We are now at the sixtieth degree of north latitude, eighteen degrees further north than New York city, or more than a thousand miles nearer the North Pole. We have returned to the ship, and night is nominally about us, but no darkness settles on the world. We can read and write all night without a candle, if we are so disposed. And there is no sleep to be had, for all the livelong night the natives are pouring on board with freight; passengers are coming; they fill up the cabin and spend the parting hours with friends, eating, drinking, laughing, and talking obstreperously; and the leaving-taking, with the inevitable indiscriminate kissing, keeps the place in a constant uproar, that knows no alleviation until at four in the morning we put to sea, and find rest in the cradle of the deep.

We are now going further north, by narrow passages among islands simply masses of rocks, utterly barren, washed by the waves till they are perfectly smooth; and not a tree, nor shrub, nor blade of grass is in sight upon them. The channel is very tortuous, marked by poles, and sometimes it is so near the rocks that we seem to be grazing their precipitous sides. The weather is cool, clear, and delightful; though midsummer, the overcoat or shawl is agreeable; and the exhilaration of the day and the passage among the islands became general among the passengers, who throng the hurricane-deck to enjoy the scenery. Some of the islands that we pass in the course of the day have some available land and a few inhabitants, whose chief pursuit is fishing. And these scattered islands, and the adjoining shores on the mainland, furnish sailors that enter the service of other countries, and are among the most hardy, healthful, and valuable seamen to be found. The subjects of the Russian government, either here or in any other part of the empire, are not allowed to expatriate themselves at their own pleasure, as thousands would gladly do, if they could make their way into some more hospitable portion of the globe. But they can often find opportunities to get on board merchant vessels as seamen, and they are not slow to avail themselves of such opportunities. The soil does not give them food. They have no market for the fish that the sea would furnish. They are therefore very poor, and in bad seasons famine overtakes them. The people that have money, the well-to-do people,—and there are many such in Finland,—have plenty of dried salmon, and fresh too, beef and potatoes, which, with bread and butter, make good enough living for anybody; and to these staples they add some of the luxuries that money will command anywhere. But the poor are very poor, and they constitute the masses of the people,—the great multitude whose condition we go to look into when we visit foreign lands.

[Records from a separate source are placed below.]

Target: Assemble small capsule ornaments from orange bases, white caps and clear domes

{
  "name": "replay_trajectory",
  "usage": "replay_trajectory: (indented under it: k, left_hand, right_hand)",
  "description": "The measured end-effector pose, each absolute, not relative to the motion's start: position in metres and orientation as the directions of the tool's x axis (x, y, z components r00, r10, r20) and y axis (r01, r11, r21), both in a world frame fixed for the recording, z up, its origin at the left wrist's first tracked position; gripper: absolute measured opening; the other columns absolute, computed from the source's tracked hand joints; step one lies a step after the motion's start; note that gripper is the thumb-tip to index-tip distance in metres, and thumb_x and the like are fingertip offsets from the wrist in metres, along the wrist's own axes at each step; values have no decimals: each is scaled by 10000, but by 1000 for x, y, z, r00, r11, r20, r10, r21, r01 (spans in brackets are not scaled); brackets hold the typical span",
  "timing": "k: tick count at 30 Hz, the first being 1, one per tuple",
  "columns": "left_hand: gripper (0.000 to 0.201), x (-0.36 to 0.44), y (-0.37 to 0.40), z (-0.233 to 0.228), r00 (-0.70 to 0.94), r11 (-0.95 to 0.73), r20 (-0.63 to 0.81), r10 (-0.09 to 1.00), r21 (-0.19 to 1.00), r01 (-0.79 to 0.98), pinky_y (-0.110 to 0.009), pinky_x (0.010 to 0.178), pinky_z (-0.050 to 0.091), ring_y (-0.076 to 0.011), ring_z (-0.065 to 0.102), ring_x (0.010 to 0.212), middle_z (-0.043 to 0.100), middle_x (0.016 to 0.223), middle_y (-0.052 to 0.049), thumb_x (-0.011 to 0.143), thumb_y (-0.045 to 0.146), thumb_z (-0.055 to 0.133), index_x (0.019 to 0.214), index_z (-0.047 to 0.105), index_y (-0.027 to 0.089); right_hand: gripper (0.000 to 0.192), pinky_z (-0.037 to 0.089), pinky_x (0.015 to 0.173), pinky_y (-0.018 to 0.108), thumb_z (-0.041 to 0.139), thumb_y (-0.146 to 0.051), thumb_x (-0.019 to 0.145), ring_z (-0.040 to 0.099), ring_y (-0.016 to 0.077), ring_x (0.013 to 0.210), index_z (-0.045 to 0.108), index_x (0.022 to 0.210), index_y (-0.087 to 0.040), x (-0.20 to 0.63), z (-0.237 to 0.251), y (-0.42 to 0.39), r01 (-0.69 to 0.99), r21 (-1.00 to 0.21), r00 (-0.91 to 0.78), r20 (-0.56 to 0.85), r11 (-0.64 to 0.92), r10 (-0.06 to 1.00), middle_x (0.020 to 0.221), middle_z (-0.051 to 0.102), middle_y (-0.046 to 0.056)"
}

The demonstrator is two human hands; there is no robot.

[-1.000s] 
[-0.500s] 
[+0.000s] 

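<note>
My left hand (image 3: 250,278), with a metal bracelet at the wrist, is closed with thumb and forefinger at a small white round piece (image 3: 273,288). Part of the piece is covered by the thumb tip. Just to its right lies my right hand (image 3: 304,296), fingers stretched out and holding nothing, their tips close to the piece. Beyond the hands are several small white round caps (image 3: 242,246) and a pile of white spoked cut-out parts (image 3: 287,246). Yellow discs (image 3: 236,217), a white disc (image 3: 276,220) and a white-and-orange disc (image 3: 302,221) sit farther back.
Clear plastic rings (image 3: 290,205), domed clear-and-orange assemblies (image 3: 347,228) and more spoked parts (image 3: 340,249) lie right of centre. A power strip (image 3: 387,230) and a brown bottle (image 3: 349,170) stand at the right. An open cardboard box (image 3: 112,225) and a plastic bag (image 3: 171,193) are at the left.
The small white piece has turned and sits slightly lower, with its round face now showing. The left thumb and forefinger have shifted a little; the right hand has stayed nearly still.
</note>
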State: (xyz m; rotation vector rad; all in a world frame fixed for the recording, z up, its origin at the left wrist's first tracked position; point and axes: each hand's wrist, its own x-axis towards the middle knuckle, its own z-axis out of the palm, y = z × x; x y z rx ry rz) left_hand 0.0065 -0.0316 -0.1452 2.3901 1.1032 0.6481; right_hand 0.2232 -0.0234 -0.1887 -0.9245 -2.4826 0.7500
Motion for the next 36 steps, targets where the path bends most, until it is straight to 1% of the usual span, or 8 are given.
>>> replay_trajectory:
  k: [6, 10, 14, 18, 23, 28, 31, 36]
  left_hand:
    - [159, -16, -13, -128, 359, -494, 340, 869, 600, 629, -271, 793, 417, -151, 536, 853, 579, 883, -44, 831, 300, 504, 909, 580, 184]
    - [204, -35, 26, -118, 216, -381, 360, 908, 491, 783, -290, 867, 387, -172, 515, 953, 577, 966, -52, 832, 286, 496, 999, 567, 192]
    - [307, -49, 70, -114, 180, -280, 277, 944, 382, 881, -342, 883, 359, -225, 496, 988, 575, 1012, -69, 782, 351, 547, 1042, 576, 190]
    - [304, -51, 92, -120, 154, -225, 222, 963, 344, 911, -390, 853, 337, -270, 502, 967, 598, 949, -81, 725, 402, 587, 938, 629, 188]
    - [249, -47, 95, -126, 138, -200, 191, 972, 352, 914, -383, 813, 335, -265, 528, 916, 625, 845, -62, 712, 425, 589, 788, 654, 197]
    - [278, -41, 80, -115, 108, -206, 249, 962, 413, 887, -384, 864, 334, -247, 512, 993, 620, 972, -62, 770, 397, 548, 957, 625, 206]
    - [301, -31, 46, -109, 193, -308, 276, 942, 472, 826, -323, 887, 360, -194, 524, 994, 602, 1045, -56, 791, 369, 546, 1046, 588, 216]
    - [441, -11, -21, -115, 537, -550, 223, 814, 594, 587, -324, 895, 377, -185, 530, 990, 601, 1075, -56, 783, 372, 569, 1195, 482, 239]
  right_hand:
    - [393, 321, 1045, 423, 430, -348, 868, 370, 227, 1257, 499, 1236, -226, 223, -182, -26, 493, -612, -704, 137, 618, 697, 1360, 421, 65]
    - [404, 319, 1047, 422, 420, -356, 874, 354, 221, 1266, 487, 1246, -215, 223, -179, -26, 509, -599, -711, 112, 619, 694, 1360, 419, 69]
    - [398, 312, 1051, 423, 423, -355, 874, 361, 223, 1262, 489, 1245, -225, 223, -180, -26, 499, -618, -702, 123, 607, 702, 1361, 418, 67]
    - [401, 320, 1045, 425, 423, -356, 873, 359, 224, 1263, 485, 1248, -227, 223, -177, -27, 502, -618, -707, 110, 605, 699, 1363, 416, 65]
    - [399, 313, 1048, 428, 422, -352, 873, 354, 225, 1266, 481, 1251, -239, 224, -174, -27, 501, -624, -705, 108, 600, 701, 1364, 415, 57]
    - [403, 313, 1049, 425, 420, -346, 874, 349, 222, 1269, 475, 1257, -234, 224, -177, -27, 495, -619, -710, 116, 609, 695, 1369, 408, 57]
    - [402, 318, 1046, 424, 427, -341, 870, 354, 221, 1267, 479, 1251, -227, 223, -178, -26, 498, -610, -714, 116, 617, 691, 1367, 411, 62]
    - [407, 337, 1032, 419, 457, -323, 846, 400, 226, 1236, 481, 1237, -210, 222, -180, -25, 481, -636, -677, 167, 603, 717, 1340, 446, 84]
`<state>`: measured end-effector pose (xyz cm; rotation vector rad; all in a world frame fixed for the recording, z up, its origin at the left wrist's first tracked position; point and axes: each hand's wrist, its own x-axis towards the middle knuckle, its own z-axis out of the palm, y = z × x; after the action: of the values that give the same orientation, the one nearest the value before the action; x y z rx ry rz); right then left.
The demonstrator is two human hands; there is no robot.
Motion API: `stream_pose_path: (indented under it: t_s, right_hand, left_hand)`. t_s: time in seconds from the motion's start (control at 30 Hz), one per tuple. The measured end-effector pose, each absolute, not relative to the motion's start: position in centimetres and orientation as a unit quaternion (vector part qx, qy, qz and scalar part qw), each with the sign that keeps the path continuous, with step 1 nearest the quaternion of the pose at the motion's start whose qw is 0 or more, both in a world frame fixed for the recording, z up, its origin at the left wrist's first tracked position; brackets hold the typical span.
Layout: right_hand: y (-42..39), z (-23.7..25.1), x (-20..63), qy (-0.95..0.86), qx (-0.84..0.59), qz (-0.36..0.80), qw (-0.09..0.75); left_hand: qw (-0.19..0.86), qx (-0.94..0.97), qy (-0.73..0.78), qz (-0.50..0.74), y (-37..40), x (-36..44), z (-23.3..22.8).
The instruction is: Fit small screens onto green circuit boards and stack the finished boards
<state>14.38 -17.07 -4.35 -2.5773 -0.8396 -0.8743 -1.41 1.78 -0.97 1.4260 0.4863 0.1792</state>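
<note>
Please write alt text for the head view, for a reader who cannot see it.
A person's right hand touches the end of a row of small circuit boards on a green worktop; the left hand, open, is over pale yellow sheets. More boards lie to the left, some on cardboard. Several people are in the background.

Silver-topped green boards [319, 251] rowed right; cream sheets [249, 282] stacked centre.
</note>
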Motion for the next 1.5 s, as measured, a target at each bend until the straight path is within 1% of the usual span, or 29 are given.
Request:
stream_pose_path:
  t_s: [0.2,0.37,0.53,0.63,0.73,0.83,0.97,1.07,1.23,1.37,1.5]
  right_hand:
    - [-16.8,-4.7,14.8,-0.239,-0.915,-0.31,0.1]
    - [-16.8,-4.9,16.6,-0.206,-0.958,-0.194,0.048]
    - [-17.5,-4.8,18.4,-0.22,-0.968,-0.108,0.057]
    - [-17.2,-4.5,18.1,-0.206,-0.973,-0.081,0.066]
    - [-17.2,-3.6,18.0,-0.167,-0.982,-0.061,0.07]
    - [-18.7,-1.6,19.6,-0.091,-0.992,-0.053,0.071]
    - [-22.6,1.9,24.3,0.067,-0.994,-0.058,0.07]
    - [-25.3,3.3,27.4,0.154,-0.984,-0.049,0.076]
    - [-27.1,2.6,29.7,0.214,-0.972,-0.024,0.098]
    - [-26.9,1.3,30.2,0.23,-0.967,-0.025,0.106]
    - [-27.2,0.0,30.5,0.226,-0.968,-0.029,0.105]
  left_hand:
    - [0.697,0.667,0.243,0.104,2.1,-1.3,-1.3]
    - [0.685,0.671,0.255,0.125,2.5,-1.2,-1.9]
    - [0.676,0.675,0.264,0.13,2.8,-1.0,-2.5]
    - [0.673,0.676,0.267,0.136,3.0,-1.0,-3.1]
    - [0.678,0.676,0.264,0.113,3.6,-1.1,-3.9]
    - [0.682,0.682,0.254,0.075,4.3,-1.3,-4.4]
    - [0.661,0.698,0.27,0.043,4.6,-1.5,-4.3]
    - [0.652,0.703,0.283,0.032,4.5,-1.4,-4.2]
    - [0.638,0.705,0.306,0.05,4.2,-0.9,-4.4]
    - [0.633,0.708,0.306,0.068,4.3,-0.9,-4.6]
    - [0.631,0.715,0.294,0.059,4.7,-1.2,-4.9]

Abo is pronounced Obo. It is the name of the northernmost town of any note in Finland, and a famous old town it is. We were told that the hotel is the farthest north of any hotel in the world. Away up above us on the borders of the Gulf of Bothnia,—and Abo is at the dividing line between the Baltic and Bothnia,—is Bjonneborg, and Christireestad, and Wasa, and Uleaborg, and Tornea on the very head of the gulf, where there is something in the way of a house of refreshment for travellers, I have not a doubt. Perhaps this is the last that aspires to the distinction of a hotel on the European plan, and we will enjoy the comfortable satisfaction of thinking that, as we are going no farther north, there is no place of rest and entertainment to receive us if we should.

A large crowd of people was standing at the wharf to see the steamer, to greet friends expected, and to hear the news. They were quiet, orderly, and well-looking. There was no rush to the gangway, no pulling and hauling to get on, or get baggage and passengers, though there were hundreds waiting for any kind of a job by which a little money could be made. The hotel—the Society House, as it is called—is close by the landing, and affords all the substantial comforts a traveller requires.